Ataur Rahman (18 June 1941 – 12 May 2026) was a Bangladeshi stage and television actor. He was awarded Ekushey Padak in 2001 and Independence Award in 2021 by the government of Bangladesh for his contribution to drama. Rahman was known by the sobriquet Monchosharothi. (Note: Monchosharothi translates as "the stage maestro".)

==Early life and education==
Ataur Rahman was born on 18 June 1941, at his grandmother's family at Noakhali District in the then Bengal Province, British India. Inspired by seeing Rabindranath Tagore's play Natir Puja, he started taking stage lessons.

Rahman acted in his first stage play along with Abdullah Al Mamun from Shahidullah Hall at University of Dhaka. He earned his master's degree in soil science in 1964 from the university.

==Career==
Rahman was nominated as the civic theatre community's general secretary, established in 1968. He started directing stage play in 1972 with Buro Shaliker Gare Roo.

He served as the general secretary and later president of Bangladesh Centre of the International Theatre Institute (BCITI). He was the founder general secretary of the theatre troupe Nagorik Natya Sampradaya. He was a onetime chairman of Bangladesh Group Theatre Federation.

Rahman directed over 35 plays including "Roktokorobi", "Banglar Mati Banglar Jol", "Narigon", "Irsha", "Opekkhoman", and "Waiting for Godot".

In August 2019, Rahman was appointed an Awami League Advisory Council member.

He served as the central executive committee president of Bangabandhu Adarsh Forum.

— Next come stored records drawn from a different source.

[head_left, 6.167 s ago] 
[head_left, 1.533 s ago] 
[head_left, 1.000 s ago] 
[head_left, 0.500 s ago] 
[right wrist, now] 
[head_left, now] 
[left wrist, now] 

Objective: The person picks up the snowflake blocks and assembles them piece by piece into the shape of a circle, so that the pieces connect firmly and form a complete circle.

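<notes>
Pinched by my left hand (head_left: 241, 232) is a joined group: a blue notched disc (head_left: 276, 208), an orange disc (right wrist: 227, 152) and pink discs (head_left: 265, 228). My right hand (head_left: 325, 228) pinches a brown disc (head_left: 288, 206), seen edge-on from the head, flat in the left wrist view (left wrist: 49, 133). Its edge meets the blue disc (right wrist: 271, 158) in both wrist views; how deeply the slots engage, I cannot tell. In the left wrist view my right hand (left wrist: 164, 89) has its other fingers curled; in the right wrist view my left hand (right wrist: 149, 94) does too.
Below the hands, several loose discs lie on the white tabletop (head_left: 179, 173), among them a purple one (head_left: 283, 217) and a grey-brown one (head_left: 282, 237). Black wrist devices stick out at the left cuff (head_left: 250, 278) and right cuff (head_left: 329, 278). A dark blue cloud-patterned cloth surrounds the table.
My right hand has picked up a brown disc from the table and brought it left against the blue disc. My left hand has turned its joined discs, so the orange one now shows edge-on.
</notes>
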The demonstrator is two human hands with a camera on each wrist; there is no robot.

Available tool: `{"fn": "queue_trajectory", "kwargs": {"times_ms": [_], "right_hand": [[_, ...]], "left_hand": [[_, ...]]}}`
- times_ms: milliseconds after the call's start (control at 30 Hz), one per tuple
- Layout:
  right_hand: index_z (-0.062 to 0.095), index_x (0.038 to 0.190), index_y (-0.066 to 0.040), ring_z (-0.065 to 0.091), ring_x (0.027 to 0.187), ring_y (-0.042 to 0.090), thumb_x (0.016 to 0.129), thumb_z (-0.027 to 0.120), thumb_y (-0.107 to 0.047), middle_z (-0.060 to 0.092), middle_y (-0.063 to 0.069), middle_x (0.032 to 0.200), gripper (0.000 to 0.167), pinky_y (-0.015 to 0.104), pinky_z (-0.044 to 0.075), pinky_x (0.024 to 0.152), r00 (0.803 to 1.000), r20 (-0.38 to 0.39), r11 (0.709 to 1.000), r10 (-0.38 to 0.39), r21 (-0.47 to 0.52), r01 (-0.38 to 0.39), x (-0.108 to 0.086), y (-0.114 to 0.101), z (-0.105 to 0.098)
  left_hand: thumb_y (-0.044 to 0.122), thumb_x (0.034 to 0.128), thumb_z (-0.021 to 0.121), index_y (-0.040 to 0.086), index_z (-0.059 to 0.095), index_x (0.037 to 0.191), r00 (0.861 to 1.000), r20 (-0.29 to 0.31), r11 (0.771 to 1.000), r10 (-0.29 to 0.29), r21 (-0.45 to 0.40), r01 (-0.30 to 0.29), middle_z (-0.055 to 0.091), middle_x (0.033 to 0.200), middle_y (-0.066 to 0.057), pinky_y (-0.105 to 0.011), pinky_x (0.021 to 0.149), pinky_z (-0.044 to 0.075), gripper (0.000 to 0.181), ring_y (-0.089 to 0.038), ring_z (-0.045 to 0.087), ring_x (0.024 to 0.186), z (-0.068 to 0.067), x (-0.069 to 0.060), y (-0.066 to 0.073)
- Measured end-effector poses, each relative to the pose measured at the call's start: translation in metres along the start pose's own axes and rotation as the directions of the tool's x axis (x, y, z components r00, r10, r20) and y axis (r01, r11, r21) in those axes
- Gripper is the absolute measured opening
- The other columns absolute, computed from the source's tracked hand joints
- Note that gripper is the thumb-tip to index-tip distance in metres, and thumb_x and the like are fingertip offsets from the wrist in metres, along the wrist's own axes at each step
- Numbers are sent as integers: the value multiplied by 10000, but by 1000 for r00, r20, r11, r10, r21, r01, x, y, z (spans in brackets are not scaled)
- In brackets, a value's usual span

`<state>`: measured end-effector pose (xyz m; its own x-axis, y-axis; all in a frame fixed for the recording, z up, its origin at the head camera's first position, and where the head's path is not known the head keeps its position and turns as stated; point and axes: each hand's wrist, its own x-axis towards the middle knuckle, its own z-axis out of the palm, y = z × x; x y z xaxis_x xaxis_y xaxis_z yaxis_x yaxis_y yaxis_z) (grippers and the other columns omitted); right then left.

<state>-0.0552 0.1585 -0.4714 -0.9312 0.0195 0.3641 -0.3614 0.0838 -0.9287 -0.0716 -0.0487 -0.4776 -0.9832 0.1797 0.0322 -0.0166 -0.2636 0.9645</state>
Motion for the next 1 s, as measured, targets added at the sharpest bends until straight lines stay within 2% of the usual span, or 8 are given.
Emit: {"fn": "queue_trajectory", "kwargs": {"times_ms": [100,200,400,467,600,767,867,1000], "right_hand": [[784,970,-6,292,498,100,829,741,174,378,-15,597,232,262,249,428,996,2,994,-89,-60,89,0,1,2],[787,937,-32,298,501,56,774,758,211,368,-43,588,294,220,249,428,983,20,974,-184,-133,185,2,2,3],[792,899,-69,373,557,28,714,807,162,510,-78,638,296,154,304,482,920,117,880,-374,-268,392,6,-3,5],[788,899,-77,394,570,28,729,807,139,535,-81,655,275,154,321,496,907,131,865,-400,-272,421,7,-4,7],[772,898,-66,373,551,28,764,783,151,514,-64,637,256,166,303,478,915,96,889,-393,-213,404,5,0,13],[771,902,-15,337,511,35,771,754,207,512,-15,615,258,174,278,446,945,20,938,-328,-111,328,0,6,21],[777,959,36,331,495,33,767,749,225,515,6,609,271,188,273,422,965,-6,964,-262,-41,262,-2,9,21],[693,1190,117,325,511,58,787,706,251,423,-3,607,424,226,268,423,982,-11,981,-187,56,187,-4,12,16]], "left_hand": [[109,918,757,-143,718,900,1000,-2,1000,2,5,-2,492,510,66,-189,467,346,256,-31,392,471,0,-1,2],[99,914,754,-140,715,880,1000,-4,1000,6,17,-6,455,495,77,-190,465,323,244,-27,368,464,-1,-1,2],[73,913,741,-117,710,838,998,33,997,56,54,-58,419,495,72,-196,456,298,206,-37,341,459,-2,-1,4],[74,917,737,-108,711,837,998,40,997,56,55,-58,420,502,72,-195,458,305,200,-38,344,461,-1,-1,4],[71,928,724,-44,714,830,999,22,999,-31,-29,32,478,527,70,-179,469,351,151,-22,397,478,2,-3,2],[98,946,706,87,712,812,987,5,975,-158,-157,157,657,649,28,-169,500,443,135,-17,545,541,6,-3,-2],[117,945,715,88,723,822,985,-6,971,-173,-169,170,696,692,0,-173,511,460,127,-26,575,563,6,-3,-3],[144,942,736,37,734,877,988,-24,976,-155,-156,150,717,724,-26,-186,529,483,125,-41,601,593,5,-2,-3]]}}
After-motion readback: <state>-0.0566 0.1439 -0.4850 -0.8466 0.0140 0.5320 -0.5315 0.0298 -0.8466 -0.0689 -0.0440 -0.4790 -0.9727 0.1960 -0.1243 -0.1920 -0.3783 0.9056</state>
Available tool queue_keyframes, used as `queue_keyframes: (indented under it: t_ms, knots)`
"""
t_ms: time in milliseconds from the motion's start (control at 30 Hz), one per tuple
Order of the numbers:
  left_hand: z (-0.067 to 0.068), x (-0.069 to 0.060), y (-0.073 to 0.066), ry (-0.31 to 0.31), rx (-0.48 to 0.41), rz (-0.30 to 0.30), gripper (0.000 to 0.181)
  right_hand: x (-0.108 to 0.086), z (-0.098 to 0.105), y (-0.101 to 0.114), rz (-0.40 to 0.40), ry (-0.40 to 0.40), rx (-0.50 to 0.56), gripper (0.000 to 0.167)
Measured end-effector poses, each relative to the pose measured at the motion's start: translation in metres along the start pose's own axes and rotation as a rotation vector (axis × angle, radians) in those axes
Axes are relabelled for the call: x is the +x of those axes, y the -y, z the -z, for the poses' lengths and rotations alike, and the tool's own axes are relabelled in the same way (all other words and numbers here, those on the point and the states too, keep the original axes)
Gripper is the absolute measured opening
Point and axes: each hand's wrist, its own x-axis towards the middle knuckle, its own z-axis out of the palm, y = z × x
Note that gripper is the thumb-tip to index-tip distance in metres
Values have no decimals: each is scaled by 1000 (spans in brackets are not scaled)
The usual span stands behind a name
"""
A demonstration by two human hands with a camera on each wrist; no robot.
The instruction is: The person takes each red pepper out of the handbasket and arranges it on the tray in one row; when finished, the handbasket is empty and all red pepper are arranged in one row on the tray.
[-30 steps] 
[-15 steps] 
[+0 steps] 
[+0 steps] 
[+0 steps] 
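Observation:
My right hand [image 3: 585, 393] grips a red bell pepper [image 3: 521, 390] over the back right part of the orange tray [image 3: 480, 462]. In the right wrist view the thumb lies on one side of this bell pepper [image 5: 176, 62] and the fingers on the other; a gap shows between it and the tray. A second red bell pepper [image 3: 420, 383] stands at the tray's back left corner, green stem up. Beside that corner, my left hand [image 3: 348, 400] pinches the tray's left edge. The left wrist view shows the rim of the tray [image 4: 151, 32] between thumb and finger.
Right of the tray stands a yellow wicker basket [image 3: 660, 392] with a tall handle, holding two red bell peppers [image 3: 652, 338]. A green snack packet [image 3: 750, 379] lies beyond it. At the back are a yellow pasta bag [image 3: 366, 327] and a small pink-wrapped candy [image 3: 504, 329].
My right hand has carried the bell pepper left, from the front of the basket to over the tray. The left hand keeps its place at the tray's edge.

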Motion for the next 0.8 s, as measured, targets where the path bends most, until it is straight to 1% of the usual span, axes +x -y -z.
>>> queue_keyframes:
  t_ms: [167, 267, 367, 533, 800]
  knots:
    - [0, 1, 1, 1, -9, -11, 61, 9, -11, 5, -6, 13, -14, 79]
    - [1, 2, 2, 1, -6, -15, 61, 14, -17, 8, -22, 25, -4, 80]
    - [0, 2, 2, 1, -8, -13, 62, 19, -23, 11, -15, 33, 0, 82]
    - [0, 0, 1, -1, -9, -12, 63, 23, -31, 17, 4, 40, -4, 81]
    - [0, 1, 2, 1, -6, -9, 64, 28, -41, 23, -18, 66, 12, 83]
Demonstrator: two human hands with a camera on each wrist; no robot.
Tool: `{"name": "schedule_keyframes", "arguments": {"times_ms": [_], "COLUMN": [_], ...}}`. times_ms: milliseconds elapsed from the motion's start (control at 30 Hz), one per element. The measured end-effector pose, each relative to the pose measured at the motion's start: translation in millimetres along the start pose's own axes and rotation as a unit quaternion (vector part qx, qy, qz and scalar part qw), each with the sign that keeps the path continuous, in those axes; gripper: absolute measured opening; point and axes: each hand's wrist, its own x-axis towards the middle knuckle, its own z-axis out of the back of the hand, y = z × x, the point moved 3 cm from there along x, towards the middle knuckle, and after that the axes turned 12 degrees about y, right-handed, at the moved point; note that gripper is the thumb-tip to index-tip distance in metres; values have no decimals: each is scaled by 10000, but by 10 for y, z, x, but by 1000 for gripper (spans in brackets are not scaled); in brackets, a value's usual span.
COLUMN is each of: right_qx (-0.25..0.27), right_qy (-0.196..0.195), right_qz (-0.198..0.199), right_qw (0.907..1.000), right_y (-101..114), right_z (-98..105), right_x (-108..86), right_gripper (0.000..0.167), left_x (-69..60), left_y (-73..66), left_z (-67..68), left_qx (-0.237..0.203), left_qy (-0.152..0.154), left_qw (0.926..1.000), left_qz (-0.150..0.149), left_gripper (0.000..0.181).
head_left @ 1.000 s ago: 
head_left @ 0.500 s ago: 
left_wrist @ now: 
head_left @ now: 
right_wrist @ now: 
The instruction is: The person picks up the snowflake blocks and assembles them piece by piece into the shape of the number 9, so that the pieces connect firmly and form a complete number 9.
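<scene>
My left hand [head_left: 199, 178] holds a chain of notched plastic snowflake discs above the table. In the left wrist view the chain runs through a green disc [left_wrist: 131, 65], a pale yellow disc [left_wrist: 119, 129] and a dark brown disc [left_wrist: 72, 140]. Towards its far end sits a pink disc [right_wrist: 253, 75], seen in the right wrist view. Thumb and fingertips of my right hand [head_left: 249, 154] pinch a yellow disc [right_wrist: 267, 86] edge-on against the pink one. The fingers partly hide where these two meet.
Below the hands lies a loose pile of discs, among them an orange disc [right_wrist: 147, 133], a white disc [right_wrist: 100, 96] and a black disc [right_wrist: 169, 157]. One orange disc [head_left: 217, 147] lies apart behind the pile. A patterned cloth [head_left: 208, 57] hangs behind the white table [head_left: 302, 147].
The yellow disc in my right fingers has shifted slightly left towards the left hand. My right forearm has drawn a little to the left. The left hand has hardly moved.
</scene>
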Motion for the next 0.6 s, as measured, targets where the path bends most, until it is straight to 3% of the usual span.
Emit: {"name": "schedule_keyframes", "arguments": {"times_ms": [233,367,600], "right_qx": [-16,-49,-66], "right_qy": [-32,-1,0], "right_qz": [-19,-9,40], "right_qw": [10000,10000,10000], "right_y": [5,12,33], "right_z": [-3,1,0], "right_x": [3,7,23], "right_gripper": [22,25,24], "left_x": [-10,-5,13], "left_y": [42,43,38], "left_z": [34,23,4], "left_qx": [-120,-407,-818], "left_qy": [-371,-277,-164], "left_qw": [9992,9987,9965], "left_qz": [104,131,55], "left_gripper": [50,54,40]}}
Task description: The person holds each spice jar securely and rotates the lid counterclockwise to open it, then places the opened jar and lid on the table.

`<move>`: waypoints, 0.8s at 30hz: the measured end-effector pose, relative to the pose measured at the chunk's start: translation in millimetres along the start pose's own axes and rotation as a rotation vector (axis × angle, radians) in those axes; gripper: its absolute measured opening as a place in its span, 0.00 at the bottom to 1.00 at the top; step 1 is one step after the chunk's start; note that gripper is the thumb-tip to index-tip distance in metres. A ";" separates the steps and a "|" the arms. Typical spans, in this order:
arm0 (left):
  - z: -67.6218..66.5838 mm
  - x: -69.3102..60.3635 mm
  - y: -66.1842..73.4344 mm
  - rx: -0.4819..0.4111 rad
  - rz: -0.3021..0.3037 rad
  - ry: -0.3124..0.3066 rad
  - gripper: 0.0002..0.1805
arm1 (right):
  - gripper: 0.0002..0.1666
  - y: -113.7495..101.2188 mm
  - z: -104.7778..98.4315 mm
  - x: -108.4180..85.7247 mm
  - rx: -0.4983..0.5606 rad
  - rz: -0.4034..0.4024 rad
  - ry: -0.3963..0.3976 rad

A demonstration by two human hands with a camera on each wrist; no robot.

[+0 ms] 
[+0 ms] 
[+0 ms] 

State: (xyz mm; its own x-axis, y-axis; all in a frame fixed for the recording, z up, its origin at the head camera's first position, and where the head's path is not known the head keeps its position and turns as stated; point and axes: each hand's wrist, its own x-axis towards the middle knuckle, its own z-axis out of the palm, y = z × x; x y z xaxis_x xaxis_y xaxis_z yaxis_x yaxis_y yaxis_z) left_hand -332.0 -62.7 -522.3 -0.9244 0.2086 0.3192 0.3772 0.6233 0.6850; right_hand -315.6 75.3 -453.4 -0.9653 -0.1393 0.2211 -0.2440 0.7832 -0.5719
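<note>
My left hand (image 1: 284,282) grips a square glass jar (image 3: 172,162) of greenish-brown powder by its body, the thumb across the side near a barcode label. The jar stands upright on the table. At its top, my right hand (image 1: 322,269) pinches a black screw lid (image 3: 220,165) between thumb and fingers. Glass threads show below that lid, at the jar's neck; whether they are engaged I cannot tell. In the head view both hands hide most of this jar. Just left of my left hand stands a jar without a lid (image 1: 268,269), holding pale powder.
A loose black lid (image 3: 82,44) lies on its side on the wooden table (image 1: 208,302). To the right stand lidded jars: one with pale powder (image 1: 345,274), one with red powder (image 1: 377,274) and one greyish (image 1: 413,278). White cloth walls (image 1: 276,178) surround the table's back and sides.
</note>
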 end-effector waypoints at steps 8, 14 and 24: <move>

==Personal life and death==
Rahman had a daughter, Sharmistha Rahman and a son Shashwata Rahman. He died in Dhaka on 12 May 2026, at the age of 84.

==Awards==
- Independence Award (2021)
- Ekushey Padak (2001)
- Shaheed Munier Chowdhury Award
- "Chakrabak" award as best stage director
- "Loko Natyadal" Gold Medal for stage direction.
- Anyadin & Impress Telefilm award for best character role.
- Alliance Française award for contribution in theatre
- Lifetime Achievement Award by Chanel I Rabindra Mela
- Lifetime achievement of "Bangladesh Group Theatre Federation" .
- Lifetime achievement of Award of International Theatre Institute (ITI).